Amadeusz podskoczył i polizał ją po twarzy. Elfka zrobiła się czerwona jak burak!
Bard był w figlarnym nastroju ale... z wilkiem!?
Omijanie bagien trwało bardzo długo ale Kiti wciąż uważała że warto było. Lepiej przez godzinę iść omijając bagna niż przez godzinę próbować wyciągnąć tonącego dwarfa z bagna. A on i tak w końcu by utonął, czuła to, czuła, czuła. Nie dość że by się zmęczyła i ubabrała błotem to na dodatek polubiła oba drużynowe dwarfy. Ulfgera bardziej bo był z nimi dłużej. I te jego odzywki. Po jakiemu on szprecha? Po dwarfiniemu, dwarfsku?
- Wiesz Ulfger jakbyś nie był taki przy kości nie musielibyśmy obchodzić tych bagien – zaczepiła go, ale przyjaźnie. – Wskoczyłbyś na drzewo i przebiegł ponad bagnem po gałęziach tak jak ja! Ale nie, ty musiałeś tyle pić i teraz o!
Przystanęła, w mgłach cos się poruszyło. Kiti chwyciła za luk na wszelki wypadek.
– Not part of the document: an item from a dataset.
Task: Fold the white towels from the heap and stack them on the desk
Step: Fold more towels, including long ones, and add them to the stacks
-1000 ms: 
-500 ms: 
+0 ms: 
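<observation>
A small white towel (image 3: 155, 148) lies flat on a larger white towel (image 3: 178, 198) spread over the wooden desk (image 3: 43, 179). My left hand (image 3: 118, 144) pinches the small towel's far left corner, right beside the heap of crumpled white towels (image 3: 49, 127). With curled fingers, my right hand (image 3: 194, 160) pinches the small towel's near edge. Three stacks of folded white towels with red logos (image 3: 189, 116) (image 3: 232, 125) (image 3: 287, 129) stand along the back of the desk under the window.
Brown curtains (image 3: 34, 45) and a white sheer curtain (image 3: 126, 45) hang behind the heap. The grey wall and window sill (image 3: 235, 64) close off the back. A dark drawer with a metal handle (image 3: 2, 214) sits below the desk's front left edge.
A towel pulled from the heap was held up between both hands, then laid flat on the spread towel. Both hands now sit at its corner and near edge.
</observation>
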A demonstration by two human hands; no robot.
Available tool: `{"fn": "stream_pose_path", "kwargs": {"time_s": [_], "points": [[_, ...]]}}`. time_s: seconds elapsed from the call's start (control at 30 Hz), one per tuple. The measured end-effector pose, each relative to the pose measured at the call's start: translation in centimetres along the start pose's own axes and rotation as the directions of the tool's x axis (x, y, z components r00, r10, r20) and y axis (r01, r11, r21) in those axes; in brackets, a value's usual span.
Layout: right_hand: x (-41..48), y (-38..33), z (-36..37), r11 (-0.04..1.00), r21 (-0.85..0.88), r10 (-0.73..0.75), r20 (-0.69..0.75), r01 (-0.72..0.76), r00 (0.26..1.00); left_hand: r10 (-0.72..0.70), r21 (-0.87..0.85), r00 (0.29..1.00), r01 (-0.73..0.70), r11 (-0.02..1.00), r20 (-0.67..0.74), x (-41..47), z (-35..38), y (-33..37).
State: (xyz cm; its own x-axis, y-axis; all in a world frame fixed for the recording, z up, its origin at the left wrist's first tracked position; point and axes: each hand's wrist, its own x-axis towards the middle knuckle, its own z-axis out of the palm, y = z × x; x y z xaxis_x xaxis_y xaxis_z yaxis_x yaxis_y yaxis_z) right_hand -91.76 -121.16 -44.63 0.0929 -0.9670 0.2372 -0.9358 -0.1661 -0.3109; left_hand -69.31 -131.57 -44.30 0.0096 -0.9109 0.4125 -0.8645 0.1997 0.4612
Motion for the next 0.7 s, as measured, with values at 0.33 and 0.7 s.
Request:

Z mgieł wyłoniły się dziwne stworzenia. Psy, wilki czy coś.
- To oni... – wywarczał jeden z ogarów.
- On gada!
– jęknęła sarkastycznie Kiti. – Oni czyli kto?!
- Księżyc ma dla was wiadomość! – warknął drugi.
- Księżyc!?
- Mówi, że macie znaleźć Jakon i oddać go orkom.
- Nie mamy żadnego Jakona! – jęknęła. – I nie zabieraliśmy go nikomu a zwłaszcza orkom!
- Albo tygrys zginie.
- Ten tygrys-człowiek.
Kiti sapnęła w zdumieniu.
- Jaki tygrys? Jak to zginie? Co zrobiliście z tygrysem?
- Znajdźcie ją albo księżyc zabije tygrys-człowiek.
- Spokojnie – poprosiła. – Dogadajmy się! Czym jest księżyc o jakim mówicie!? Nie chcemy niczyjej krzywdy ani śmierci!
Nie chcemy żadnego Jakona! Gdzie jest ten tygrys!?